À l’échographie, j’allais avoir un garçon. J’ai accueilli cette nouvelle avec soulagement, pour deux raisons. Je ne voulais pas de fille, et Stof non plus. Le torchon brûlait entre nous, ça se serait encore dégradé. Résultat, ça s’est dégradé quand même, Stof m’a plaquée bien avant la naissance.
Mais donc j’étais persuadée d’attendre un deuxième garçon, et ça dès le début, et à aucun moment je n’ai envisagé d’avoir une fille. Il devait s’appeler Clément. Ce prénom je l’avais en tête depuis toujours, par goût, simplement. Là, plus de référence secrète à un amour secret.
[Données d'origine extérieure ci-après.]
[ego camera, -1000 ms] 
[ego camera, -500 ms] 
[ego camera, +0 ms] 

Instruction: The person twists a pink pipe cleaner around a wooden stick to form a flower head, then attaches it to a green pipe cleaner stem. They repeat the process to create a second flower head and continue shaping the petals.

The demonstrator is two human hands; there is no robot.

Le jour de l’accouchement, quand on m’a annoncé une fille, j’ai paniqué. Je n’avais prévu aucun prénom. Tout ce que j’ai trouvé à faire, c’est de transformer Clément en Clémence. Et personne n’en a jamais rien su, parce que pour une raison qui m’échappe, par superstition peut-être, ou peut-être parce que c’était une des rares libertés dont je disposais, j’avais gardé jusqu’au bout le silence (sauf auprès de Stof ! avec quel résultat !) sur le sexe et le prénom de mon enfant. De toute façon j’avais peu d’amis voire pas du tout, je ne voyais plus guère Caroline à cette époque, ma mère ne tricotait pas, le seul qui pouvait se sentir concerné c’était Fabien, mais je voulais lui laisser la surprise, et puis il n’avait que trois ans et quelques mois quand sa sœur est née.
Un jour, bien plus tard, j’ai dit incidemment à Jacques que j’aimais beaucoup Clément comme prénom. Il a tout compris. Il était comme ça. Il savait faire le lien entre les choses. Se lier aux gens, moins.